Todos tenemos un sistema de seguridad en el cerebro. Este sistema tiene cuatro componentes: alerta, alarma, evaluación y reseteo. Se supone que antes de que se active la secuencia, el sistema está relajado y calmado, pero la verdad es que vivimos en un mundo tan agitado, que nunca estamos calmados 100%. A la primera insinuación de peligro se activa la alarma. Es importante aclarar que esta insinuación no necesariamente es física o real; puede ser un recuerdo o un pensamiento. Puede ser una deducción que se hace que tiene que ver con esquemas que tenemos internalizados o formas de ver la vida.
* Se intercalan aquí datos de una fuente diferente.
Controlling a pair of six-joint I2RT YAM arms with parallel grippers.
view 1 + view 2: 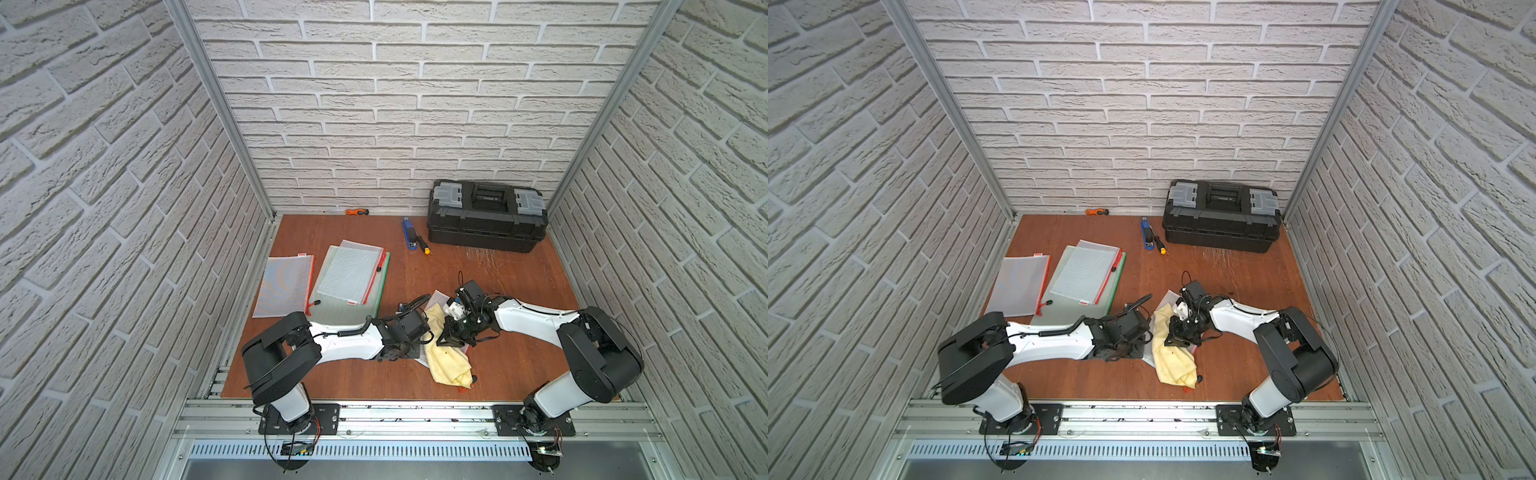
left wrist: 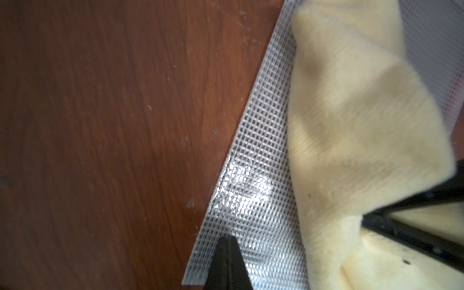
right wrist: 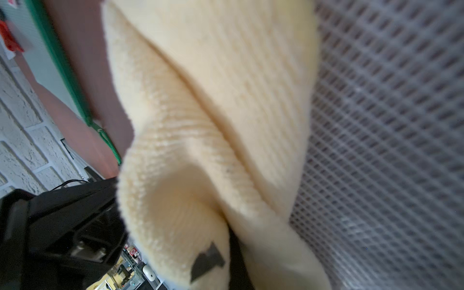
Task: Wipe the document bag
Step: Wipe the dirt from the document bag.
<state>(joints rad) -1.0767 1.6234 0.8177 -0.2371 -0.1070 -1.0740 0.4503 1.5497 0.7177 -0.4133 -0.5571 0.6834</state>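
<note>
— two arms met where, exactly?
— over the document bag (image 1: 439,297), a clear mesh one that lay flat near the front middle of the table (image 1: 519,299). a yellow cloth (image 1: 451,365) covered most of it, so only a far corner and a near edge showed in both top views.
— what was the left gripper (image 2: 227,258) doing?
— its jaws were pressed together with nothing between them. the tip rested on the bag's mesh close to its edge, just beside the cloth.
— and the right gripper (image 1: 453,338)?
— it was clamped on a bunched fold of the cloth and pointed down at the bag. its wrist view showed cloth draped across the fingers, with mesh right beside it.
— was the cloth spread out?
— no, it was crumpled and trailed toward the table's front edge.
— anything else?
— a red-zipped bag (image 1: 284,284) and a stack of bags (image 1: 351,274) lay well apart on the left. a black toolbox (image 1: 486,216) sat in the far right corner.
</note>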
Es basados en estos pensamientos y esquemas o juicios del mundo que evaluamos las situaciones como de peligro o seguridad. El reseteo es la señal de que todo está bien y podemos apagar el sistema de alarma. En la próxima entrega les hablaré acerca de qué podemos hacer para ayudar a este sistema a funcionar más eficientemente. Que tengan un bello día.